AI Lacks Ethic Checks for Human Experimentation
Following Nazi medical experiments in World War II and outrage over the US Public Health Service’s four-decade-long Tuskegee syphilis study, bioethicists laid out frameworks, such as the 1947 Nuremberg Code and the 1979 Belmont Report, to regulate medical experimentation on human subjects. Today social media—and, increasingly, generative artificial intelligence—are constantly experimenting on human subjects, but without institutional checks to prevent harm.
In fact, over the last two decades, individuals have become so used to being part of large-scale testing that society has essentially been configured to produce human laboratories for AI. Examples include experiments with biometric and payment systems in refugee camps (designed to investigate use cases for blockchain applications), urban living labs where families are offered rent-free housing in exchange for serving as human subjects in a permanent marketing and branding experiment, and a mobile money research and development program where mobile providers offer their African consumers to firms looking to test new biometric and fintech applications. Originally put forward as a simpler way to test applications, the convention of software as “continual beta” rather than more discrete releases has enabled business models that depend on the creation of laboratory populations whose use of the software is observed in real time.

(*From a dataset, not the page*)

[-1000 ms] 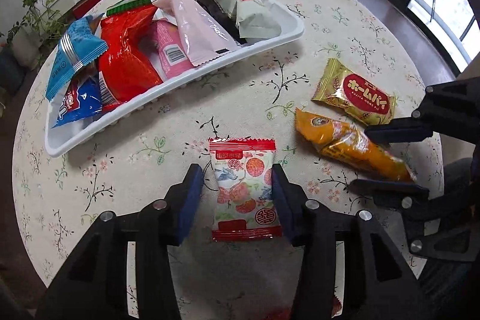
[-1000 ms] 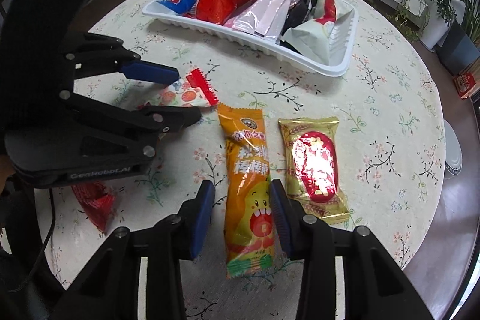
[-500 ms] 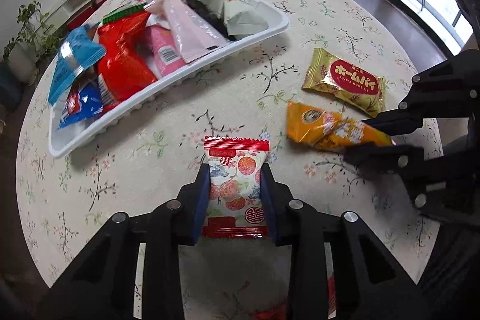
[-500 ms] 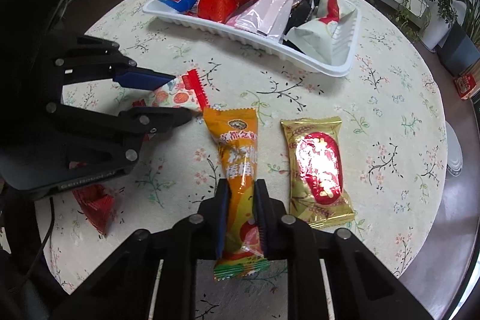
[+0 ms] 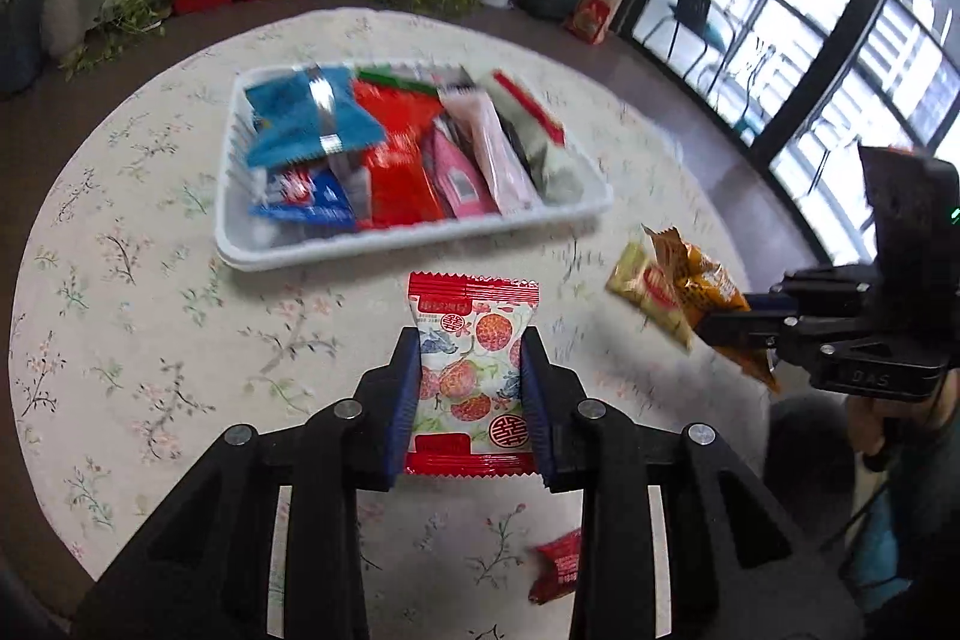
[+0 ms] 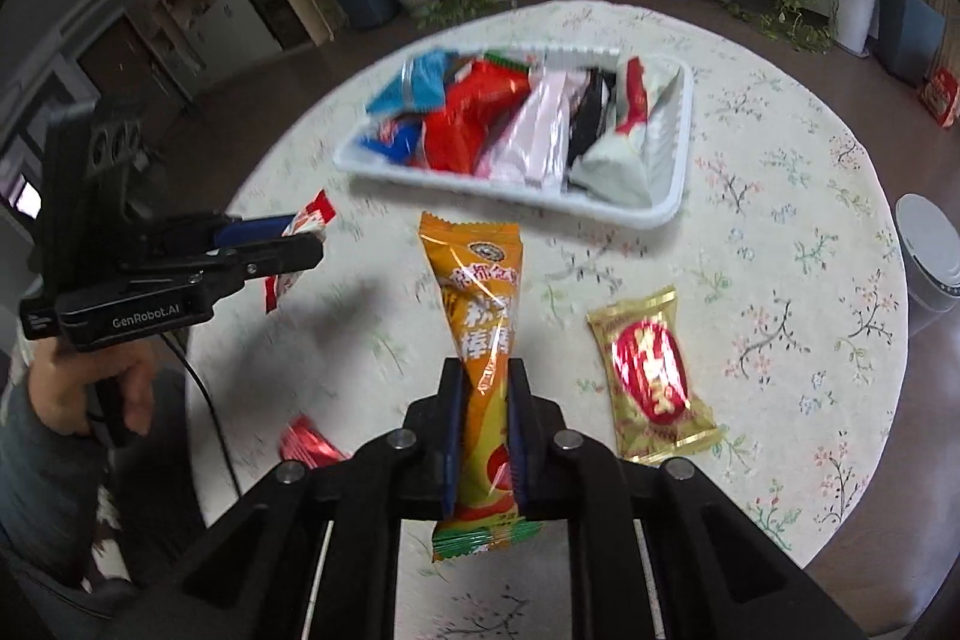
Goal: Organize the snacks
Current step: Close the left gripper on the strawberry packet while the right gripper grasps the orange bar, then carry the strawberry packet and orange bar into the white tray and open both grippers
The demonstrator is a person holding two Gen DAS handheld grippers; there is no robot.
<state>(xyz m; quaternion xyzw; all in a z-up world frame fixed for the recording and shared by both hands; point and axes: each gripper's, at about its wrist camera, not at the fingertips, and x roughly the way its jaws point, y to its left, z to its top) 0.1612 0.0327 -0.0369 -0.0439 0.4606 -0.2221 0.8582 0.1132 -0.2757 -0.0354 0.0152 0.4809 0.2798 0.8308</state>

This experimentation on human populations has become normalized, and forms of AI experimentation are touted as a route to economic development. The Digital Europe Programme launched AI testing and experimentation facilities in 2023 to support what the program calls “regulatory sandboxes,” where populations will interact with AI deployments in order to produce information for regulators on harms and benefits. The goal is to allow some forms of real-world testing for smaller tech companies “without undue pressure from industry giants.” It is unclear, however, what can pressure the giants and what constitutes a meaningful sandbox for generative AI; given that it is already being incorporated into the base layers of applications we would be hard-pressed to avoid, the boundaries between the sandbox and the world are unclear.

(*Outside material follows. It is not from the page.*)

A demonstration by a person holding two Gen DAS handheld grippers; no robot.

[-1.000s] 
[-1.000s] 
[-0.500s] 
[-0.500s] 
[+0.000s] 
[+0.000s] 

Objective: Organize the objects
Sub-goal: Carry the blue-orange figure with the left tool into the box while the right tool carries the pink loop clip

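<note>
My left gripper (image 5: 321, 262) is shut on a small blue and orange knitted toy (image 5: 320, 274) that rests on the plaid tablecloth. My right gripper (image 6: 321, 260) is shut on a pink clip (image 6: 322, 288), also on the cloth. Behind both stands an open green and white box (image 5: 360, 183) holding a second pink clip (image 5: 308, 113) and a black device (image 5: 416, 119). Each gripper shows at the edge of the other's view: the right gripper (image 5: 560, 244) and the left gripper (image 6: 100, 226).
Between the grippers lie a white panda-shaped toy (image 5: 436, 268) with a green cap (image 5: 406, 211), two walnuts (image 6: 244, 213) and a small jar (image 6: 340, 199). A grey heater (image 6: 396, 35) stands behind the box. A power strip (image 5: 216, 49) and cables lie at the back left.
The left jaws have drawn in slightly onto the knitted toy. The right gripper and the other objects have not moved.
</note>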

Generative AI is an extreme case of unregulated experimentation-as-innovation, with no formal mechanism for considering potential harms. These experiments are already producing unforeseen ruptures in professional practice and knowledge: students are using ChatGPT to cheat on exams, and lawyers are filing AI-drafted briefs with fabricated case citations. Generative AI also undermines the public’s grip on the notion of “ground truth” by hallucinating false information in subtle and unpredictable ways.
These two breakdowns constitute an abrupt removal of what philosopher Regina Rini has termed “the epistemic backstop,”—that is, the benchmark for considering something real. Generative AI subverts information-seeking practices that professional domains such as law, policy, and medicine rely on; it also corrupts the ability to draw on common truth in public debates. Ironically, that disruption is being classed as success by the developers of such systems, emphasizing that this is not an experiment we are conducting but one that is being conducted upon us.

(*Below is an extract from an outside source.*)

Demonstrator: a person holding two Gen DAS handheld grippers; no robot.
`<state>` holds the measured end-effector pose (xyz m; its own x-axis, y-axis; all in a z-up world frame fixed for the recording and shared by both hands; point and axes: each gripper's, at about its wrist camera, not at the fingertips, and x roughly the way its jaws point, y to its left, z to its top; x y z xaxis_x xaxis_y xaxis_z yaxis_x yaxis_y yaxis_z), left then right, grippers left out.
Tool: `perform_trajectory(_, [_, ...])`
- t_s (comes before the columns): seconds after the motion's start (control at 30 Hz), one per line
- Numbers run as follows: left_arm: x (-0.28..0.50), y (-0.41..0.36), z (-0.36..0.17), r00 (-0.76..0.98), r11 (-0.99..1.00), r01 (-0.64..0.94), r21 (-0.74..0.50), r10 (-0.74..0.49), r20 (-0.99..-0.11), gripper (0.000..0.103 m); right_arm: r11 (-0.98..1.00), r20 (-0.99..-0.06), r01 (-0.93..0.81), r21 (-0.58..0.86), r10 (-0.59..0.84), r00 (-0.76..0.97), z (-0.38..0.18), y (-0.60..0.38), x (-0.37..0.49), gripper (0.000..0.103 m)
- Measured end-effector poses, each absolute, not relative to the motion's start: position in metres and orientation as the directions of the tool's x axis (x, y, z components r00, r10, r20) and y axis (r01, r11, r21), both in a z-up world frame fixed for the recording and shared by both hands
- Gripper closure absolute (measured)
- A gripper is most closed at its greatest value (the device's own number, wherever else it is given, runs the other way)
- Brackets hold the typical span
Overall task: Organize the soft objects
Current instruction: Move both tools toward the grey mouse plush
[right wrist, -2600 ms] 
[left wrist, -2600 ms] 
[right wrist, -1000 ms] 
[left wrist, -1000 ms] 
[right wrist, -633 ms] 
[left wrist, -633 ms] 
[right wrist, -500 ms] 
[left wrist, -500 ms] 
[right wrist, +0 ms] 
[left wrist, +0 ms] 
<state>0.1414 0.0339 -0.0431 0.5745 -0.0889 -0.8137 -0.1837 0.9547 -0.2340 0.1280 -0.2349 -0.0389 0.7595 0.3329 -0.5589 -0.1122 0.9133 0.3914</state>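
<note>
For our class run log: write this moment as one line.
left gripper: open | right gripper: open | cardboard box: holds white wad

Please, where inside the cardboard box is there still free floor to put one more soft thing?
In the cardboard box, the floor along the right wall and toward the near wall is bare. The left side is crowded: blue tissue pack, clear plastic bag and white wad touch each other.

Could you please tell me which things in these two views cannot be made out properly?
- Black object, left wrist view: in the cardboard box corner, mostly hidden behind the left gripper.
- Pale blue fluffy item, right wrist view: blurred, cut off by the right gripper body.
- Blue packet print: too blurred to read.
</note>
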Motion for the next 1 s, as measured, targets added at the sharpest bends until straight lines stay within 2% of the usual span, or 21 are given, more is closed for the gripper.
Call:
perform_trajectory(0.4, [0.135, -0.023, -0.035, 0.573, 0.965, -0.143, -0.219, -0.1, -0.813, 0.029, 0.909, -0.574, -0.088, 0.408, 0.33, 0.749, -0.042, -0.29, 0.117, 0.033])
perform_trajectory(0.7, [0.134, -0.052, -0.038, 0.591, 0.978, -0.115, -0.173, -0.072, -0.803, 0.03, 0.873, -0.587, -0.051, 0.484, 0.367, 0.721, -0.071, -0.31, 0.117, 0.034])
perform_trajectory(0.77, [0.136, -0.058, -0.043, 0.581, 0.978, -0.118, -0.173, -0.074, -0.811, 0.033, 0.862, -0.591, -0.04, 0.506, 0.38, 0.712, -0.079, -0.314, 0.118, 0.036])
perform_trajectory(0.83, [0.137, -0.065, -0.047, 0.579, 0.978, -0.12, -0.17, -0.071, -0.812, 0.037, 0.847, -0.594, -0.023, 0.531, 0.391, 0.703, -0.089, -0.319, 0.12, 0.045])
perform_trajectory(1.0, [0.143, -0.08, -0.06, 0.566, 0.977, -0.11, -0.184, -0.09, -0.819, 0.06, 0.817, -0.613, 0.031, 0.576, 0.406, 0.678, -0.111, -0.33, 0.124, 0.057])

This is problematic from a governance point of view because much of current regulation places the responsibility for AI safety on individuals, whereas in reality they are the subjects of an experiment being conducted across society. The challenge this creates for researchers is to identify the kinds of rupture generative AI can cause and at what scales, and then translate the problem into a regulatory one. Then authorities can formalize and impose accountability, rather than creating diffuse and ill-defined forms of responsibility for individuals. Getting this right will guide how the technology develops and set the risks AI will pose in the medium and longer term.
Much like what happened with biomedical experimentation in the twentieth century, the work of defining boundaries for AI experimentation goes beyond “AI safety” to AI legitimacy, and this is the next frontier of conceptual social scientific work. Sectors, disciplines, and regulatory authorities must work to update the definition of experimentation so that it includes digitally enabled and data-driven forms of testing. It can no longer be assumed that experimentation is a bounded activity with impacts only on a single, visible group of people. Experimentation at scale is frequently invisible to its subjects, but this does not render it any less problematic or absolve regulators from creating ways of scrutinizing and controlling it.